236525 – (CVE-2008-3791) media-gfx/gpicview Insecure tempfile and shell metadata in filename (CVE-2008-3791, CVE-2008-3904)

Bug 236525 (CVE-2008-3791) - media-gfx/gpicview Insecure tempfile and shell metadata in filename (CVE-2008-3791, CVE-2008-3904)

Summary: media-gfx/gpicview Insecure tempfile and shell metadata in filename (CVE-2008...

Status:	RESOLVED FIXED

Alias:	CVE-2008-3791

Product:	Gentoo Security
Classification:	Unclassified
Component:	Vulnerabilities (show other bugs)
Hardware:	All Linux

Importance:	High trivial (vote)
Assignee:	Gentoo Security

URL:	http://thread.gmane.org/gmane.comp.se...
Whiteboard:	~2 [noglsa]
Keywords:

Depends on:
Blocks:

Reported:	2008-09-03 00:06 UTC by Robert Buchholz (RETIRED)
Modified:	2008-09-13 17:56 UTC (History)
CC List:	1 user (show)

See Also:
Package list:
Runtime testing required:	---

Attachments
Add an attachment (proposed patch, testcase, etc.)

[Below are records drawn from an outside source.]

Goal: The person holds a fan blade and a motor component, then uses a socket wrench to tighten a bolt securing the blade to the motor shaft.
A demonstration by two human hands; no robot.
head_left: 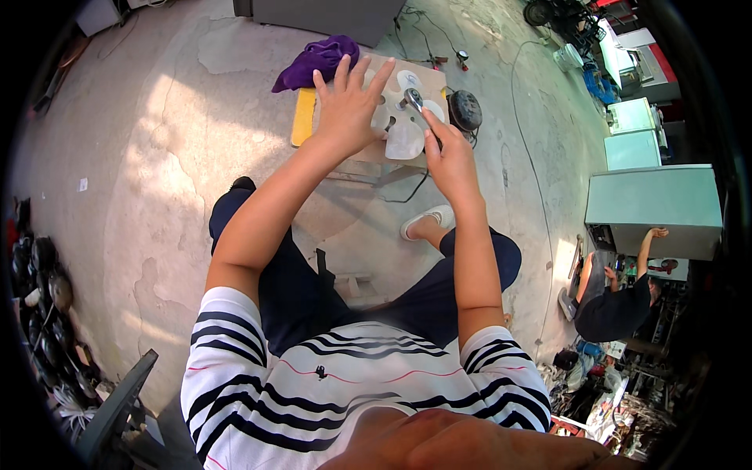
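Observation:
My right hand point(448, 157) is closed on the handle of a metal ratchet wrench point(415, 99), whose head sits over a socket on a pale metal piece point(406, 141) with several rounded lobes. My left hand point(348, 110) lies with fingers spread over the left of this piece and the board point(374, 64) under it; its palm side is hidden. The board rests on a low stand. A purple cloth point(301, 70) and a yellow edge point(302, 117) are at its left, and a black rounded object point(464, 110) is at its right.
A crouching person point(615, 309) works at a pale green appliance point(654, 200) on the right. More appliances, parts and a bucket point(568, 56) line that side. Dark parts point(43, 290) are heaped at the left. A grey appliance point(313, 16) stands beyond the board. Cables cross the floor.

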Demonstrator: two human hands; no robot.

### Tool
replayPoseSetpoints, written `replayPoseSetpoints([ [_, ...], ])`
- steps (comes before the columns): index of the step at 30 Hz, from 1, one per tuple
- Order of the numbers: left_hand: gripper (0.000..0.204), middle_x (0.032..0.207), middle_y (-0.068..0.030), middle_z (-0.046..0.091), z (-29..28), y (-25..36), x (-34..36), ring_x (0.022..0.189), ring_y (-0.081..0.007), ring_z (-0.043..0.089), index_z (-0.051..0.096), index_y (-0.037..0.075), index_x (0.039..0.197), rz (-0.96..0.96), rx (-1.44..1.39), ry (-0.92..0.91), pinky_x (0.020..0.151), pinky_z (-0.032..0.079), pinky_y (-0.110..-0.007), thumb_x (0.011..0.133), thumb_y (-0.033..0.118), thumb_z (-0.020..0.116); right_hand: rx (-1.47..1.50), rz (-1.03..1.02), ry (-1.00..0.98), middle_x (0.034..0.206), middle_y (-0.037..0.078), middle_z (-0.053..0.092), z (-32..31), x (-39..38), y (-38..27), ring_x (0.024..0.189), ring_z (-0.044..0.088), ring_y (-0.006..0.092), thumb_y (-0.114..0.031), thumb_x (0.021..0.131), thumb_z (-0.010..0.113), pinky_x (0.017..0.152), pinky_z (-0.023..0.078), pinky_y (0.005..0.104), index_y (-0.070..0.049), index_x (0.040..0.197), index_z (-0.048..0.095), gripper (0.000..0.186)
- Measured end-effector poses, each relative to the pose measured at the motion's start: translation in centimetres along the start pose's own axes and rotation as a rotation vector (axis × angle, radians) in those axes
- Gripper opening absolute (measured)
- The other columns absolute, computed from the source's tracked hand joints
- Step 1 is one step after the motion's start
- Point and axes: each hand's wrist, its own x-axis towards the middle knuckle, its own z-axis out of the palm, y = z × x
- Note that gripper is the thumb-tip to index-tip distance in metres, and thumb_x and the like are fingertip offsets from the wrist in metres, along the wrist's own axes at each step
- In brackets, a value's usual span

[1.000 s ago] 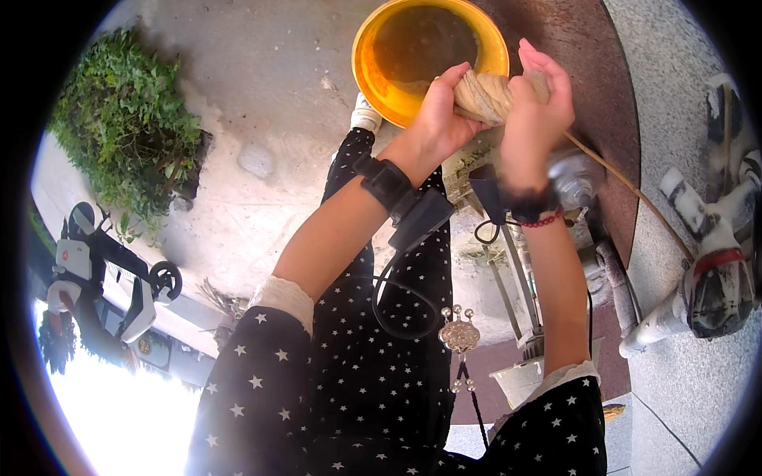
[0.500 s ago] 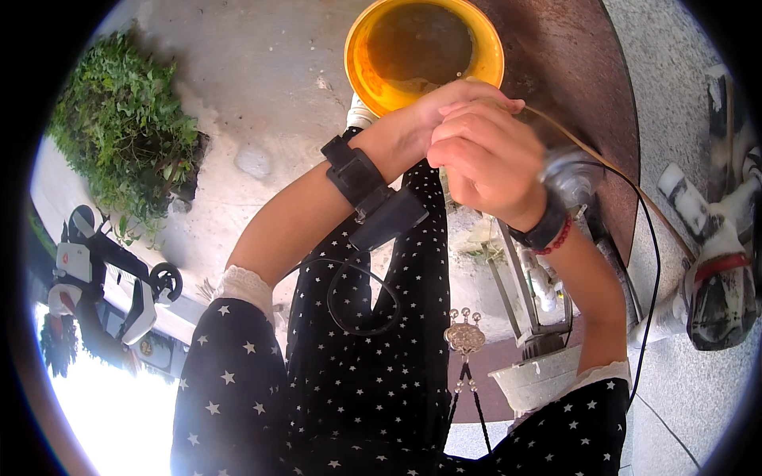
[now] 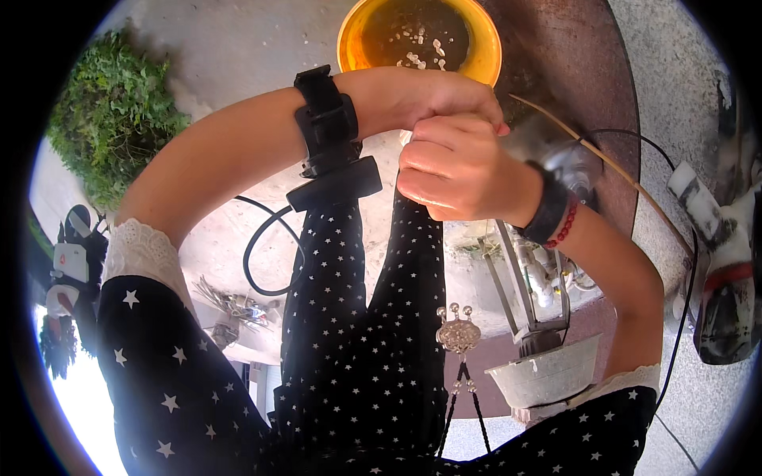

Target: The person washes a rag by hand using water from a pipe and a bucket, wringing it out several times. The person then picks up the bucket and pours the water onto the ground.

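My left hand (image 3: pixel 452 97) and my right hand (image 3: pixel 467 170) are pressed together just in front of a yellow basin (image 3: pixel 494 49). Both are closed, the right in a fist below the left. What they grip, if anything, is hidden by the fingers. The right hand's skin looks wet. Dark water (image 3: pixel 417 28) fills the basin's bottom, with pale drops or splashes over its surface. A black strapped device (image 3: pixel 327 131) sits on my left wrist. A dark band (image 3: pixel 548 208) and a red bead bracelet (image 3: pixel 565 224) circle the right.
A thin brown stick (image 3: pixel 611 163) slants across the round brown tabletop (image 3: pixel 583 47) on the right. Below lies a grey plastic tub (image 3: pixel 548 373). A leafy plant (image 3: pixel 111 119) stands left, a scooter (image 3: pixel 73 262) beyond it. A silvery pendant (image 3: pixel 459 335) hangs before me. Black cable (image 3: pixel 248 258) loops under my left arm.
My left forearm has swung up and outward, its elbow farther left. The right fist has shifted slightly left and down. Pale drops now show in the basin.
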Motion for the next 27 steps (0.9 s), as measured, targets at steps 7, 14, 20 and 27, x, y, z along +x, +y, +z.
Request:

Note You need to log in before you can comment on or make changes to this bug.

Description Robert Buchholz (RETIRED) gentoo-dev

2008-09-03 00:06:18 UTC

http://sourceforge.net/tracker/index.php?func=detail&aid=2019481&group_id=180858&atid=894869

Possible symlink attack via the temporary created "/tmp/rot.jpg" 
file used for image rotation.

Furthermore Nico Golde reported discovered that shell code could be executed via crafted filenames:
http://thread.gmane.org/gmane.comp.security.oss.general/845/focus=872

A patch can be found at the debian bug (not reviewed yet):
http://bugs.debian.org/cgi-bin/bugreport.cgi?bug=495968

Comment 1 Markus Meier gentoo-dev

2008-09-12 21:01:13 UTC

*gpicview-0.1.10 (12 Sep 2008)

  12 Sep 2008; Markus Meier <maekke@gentoo.org> -gpicview-0.1.8.ebuild,
  -gpicview-0.1.9.ebuild, +gpicview-0.1.10.ebuild:
  bump to 0.1.10, remove old ebuilds, security bug #236525

this should fix the mentioned security bugs (I checked /tmp/rot.jpg bug)

Comment 2 Robert Buchholz (RETIRED) gentoo-dev

2008-09-13 17:56:53 UTC

confirmed, thanks for bumping. Closing [noglsa].